Once you begin using the display list frequently—especially if you are familiar with the ActionScript 2.0 method of doing things—you will quickly become enamored with its power, flexibility, and simplicity. We will show you how to perform several common display list tasks in this chapter but, if you take one thing away from this initial discussion, it should be a basic understanding of display object versus display object container. To demonstrate this effectively, let's look at a short segment of code that traces requested content of the display list to the output window.

Displaying the Display List

It's sometimes useful, especially when you're creating many display objects with potentially complicated nested objects, to walk through the display list and analyze its contents. This little function, found in the companion source file trace_display_list.fla will trace the contents of any display object.

1 function showChildren(dispObj:*):void {
2    for (var i:int = 0; i< dispObj.numChildren; i++) {
3         var obj:DisplayObject   = dispObj.getChildAt(i);
4         if (obj is DisplayObjectContainer) {
5             trace(obj.name, obj);
6             showChildren(obj);
7         } else {
8             trace(obj);
9         }
10     }
11 }
12
13 showChildren(stage);

Lines 1 and 11 define the function showChildren(), which requires as its argument the display object you wish to analyze. (See the adjacent note for more information on the use of the asterisk datatype.) Line 13 calls the function and, in this case, passes in the stage for analysis. In this example, the function will trace the contents of all children of the stage.

Lines 2 and 10 define a for loop, which will loop until there are no more children in the display object passed into the function. The number of loops is determined by the numChildren property, which returns an integer representing the number of nested display objects in the object being analyzed. Each time through the loop, line 3 populates the obj variable with the next child in the display list using the getChildAt() method. This determines the child display object at the level indicated by the loop counter (i). The first time through the loop, when i is 0, the first child will be returned. The second time when i is 1, the second child will be returned, and so on.

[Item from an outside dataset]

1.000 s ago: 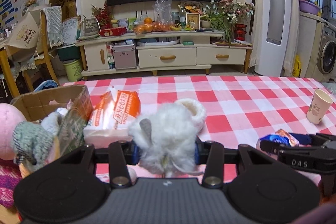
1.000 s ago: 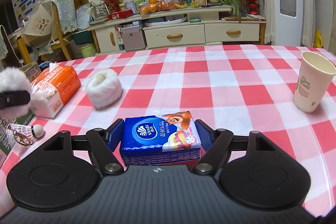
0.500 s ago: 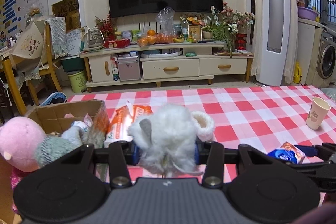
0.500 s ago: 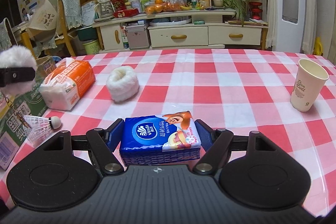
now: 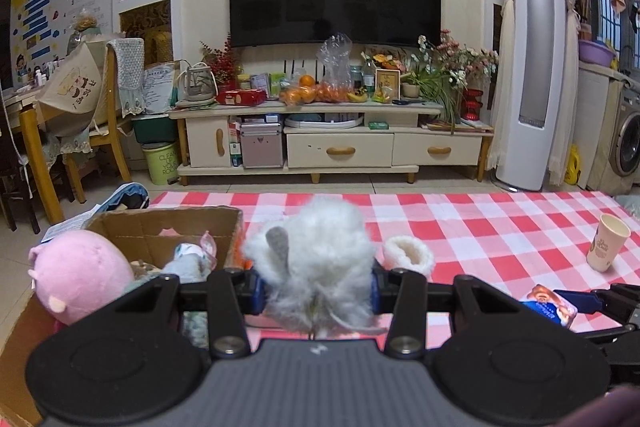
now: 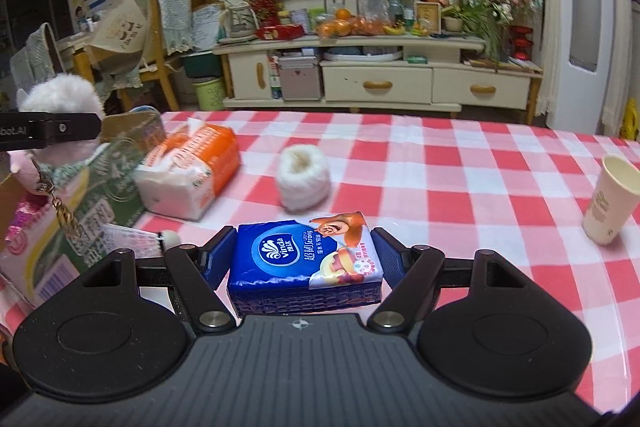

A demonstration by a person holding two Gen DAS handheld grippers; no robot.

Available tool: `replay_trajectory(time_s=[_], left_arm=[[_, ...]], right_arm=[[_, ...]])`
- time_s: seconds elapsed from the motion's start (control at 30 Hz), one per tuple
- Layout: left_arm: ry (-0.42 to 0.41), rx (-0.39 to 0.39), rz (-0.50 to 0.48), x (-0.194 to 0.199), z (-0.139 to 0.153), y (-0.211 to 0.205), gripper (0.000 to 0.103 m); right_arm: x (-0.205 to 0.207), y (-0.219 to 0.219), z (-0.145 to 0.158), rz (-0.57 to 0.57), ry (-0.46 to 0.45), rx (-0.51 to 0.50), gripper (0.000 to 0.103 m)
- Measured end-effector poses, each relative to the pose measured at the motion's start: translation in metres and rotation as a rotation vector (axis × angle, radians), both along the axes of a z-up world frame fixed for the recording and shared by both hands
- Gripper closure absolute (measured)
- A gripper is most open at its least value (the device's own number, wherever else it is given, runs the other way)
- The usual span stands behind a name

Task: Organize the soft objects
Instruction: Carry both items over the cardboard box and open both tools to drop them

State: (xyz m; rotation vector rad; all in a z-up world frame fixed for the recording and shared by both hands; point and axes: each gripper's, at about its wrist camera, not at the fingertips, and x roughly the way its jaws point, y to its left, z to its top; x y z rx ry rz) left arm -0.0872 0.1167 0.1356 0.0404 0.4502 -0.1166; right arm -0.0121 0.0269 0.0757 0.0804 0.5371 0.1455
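Jaws of the left gripper (image 5: 316, 293) squeeze a fluffy toy (image 5: 314, 263) beside the box (image 5: 160, 227); the right gripper (image 6: 302, 259) pinches a tissue pack (image 6: 304, 259). Seemingly mid-carry; next, lower the toy into the box.

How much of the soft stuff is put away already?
Some. A pink plush and a few small soft toys already sit in the cardboard box. The left gripper holds a fluffy white toy; the right gripper holds a blue tissue pack. The orange tissue pack and white fuzzy roll remain on the table.
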Motion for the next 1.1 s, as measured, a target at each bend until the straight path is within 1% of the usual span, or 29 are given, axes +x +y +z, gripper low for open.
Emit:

Line 4 is what makes this function handy. It first checks to see whether the display object currently being analyzed is also a display object container. It does so by using the new is operator, which checks the data type of the object in question, comparing it against the DisplayObjectContainer type. This is important because if the display object is not a container, the walk through is over for that portion of the display list. The if statement will evaluate to false, jumping down to lines 7 and 8, and the object will be traced. The conditional then ends at line 9, and the code increments and goes through the loop again.

If the display object is also a container, it may have children, so the walk must continue down through that branch of the list. The if statement will evaluate to true, and the object (along with its name, in this case) is traced at line 5.

Finally, at line 6, the function calls itself again. passing in the object currently being inspected. This concept is called recursion. A function calling itself may seem redundant, but it can be very useful. In this case, each time the function is called, it receives a new display object to analyze, so the function reports the contents of that specific display object. The result is a complete walkthrough of all display objects, no matter how many children each may have.